_TASK PROMPT_
With the pictures removed, write out the data below exactly.

_DATASET CONTENT_
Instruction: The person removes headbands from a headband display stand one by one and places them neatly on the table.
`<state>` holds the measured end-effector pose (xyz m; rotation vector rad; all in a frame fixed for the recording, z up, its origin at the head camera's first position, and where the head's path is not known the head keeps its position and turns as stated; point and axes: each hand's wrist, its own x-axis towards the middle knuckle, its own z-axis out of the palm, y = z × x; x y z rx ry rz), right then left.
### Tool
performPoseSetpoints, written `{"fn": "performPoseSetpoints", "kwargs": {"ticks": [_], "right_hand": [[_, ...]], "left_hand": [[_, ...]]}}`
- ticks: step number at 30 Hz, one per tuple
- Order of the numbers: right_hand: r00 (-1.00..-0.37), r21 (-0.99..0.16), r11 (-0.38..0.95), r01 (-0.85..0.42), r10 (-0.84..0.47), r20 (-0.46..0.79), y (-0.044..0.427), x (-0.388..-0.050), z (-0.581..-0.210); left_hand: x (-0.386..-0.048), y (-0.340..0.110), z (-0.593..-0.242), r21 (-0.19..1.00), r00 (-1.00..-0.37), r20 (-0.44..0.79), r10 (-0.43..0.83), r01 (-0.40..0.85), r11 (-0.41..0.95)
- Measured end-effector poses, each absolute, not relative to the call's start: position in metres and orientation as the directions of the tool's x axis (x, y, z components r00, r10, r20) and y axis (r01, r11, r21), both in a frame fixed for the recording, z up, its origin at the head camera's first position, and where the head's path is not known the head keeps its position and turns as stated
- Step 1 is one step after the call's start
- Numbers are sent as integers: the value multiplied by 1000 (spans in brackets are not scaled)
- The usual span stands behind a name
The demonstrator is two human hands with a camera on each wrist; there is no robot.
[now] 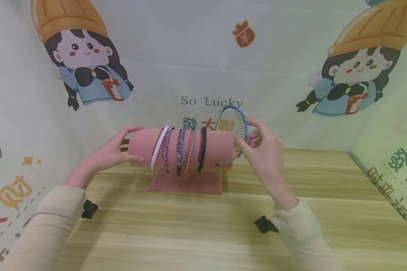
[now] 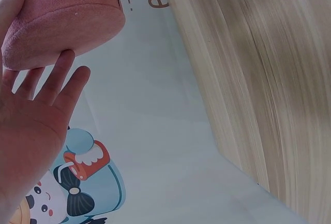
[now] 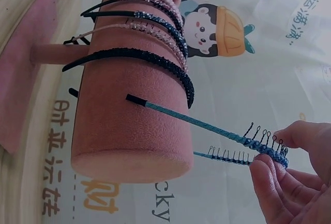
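A pink padded cylinder (image 1: 146, 145) lies level on a stand, bearing several headbands: a white one (image 1: 158, 148), glittery ones and a black one (image 1: 202, 150). The left hand (image 1: 113, 148) touches the cylinder's left end, thumb in front and fingers behind; in the left wrist view that hand (image 2: 41, 105) has its fingers spread against the end. At the other end the right hand (image 1: 266, 148) pinches a blue headband (image 1: 245, 126). The right wrist view shows the blue headband (image 3: 196, 122) with its tips around the cylinder's end, the right hand (image 3: 295, 172) gripping its beaded top.
The stand's pink base (image 1: 203, 184) rests on a wooden table (image 1: 176, 233). Two black clip-like objects (image 1: 89, 209) lie nearer the person, one by each sleeve. A printed cloth (image 1: 176, 49) with cartoon figures hangs behind and at the sides.
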<state>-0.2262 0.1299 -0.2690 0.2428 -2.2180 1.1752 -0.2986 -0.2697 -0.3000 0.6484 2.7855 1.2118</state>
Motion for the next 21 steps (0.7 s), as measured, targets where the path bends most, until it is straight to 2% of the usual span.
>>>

_EXPECTED OUTPUT_
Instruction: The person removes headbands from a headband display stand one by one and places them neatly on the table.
`<state>` holds the measured end-effector pose (xyz m; rotation vector rad; all in a frame fixed for the recording, z up, its origin at the head camera's first position, and where the head's path is not known the head keeps its position and turns as stated; point and axes: each hand's wrist, its own x-axis towards the middle knuckle, its own z-axis out of the palm, y = z × x; x y z rx ry rz), right then left.
### Tool
performPoseSetpoints, written `{"fn": "performPoseSetpoints", "kwargs": {"ticks": [_], "right_hand": [[_, ...]], "left_hand": [[_, ...]]}}`
- ticks: step number at 30 Hz, one per tuple
- Order of the numbers: right_hand: r00 (-1.00..-0.37), r21 (-0.99..0.16), r11 (-0.38..0.95), r01 (-0.85..0.42), r10 (-0.84..0.47), r20 (-0.46..0.79), y (-0.044..0.427), x (-0.388..-0.050), z (-0.581..-0.210); left_hand: x (-0.386..-0.048), y (-0.340..0.110), z (-0.593..-0.242), r21 (-0.19..1.00), r00 (-1.00..-0.37), r20 (-0.44..0.79), r10 (-0.43..0.83), r01 (-0.40..0.85), r11 (-0.41..0.95)
- Measured end-effector poses, each absolute, not relative to the call's start: position in metres and orientation as the directions of the tool's x axis (x, y, z components r00, r10, r20) and y axis (r01, r11, r21), both in a frame fixed for the recording, z up, its origin at the head camera's first position, and where the head's path is not known the head keeps its position and turns as stated
- Step 1 is one step after the call's start
- Numbers are sent as integers: the value multiplied by 1000 (spans in brackets are not scaled)
- The usual span stands behind a name
The demonstrator is two human hands with a camera on each wrist; there is no robot.
[now] 
[now] 
[now] 
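A pink padded cylinder (image 1: 146, 145) lies level on a stand, bearing several headbands: a white one (image 1: 158, 148), glittery ones and a black one (image 1: 202, 150). The left hand (image 1: 113, 148) touches the cylinder's left end, thumb in front and fingers behind; in the left wrist view that hand (image 2: 41, 105) has its fingers spread against the end. At the other end the right hand (image 1: 266, 148) pinches a blue headband (image 1: 245, 126). The right wrist view shows the blue headband (image 3: 196, 122) with its tips around the cylinder's end, the right hand (image 3: 295, 172) gripping its beaded top.
The stand's pink base (image 1: 203, 184) rests on a wooden table (image 1: 176, 233). Two black clip-like objects (image 1: 89, 209) lie nearer the person, one by each sleeve. A printed cloth (image 1: 176, 49) with cartoon figures hangs behind and at the sides.
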<state>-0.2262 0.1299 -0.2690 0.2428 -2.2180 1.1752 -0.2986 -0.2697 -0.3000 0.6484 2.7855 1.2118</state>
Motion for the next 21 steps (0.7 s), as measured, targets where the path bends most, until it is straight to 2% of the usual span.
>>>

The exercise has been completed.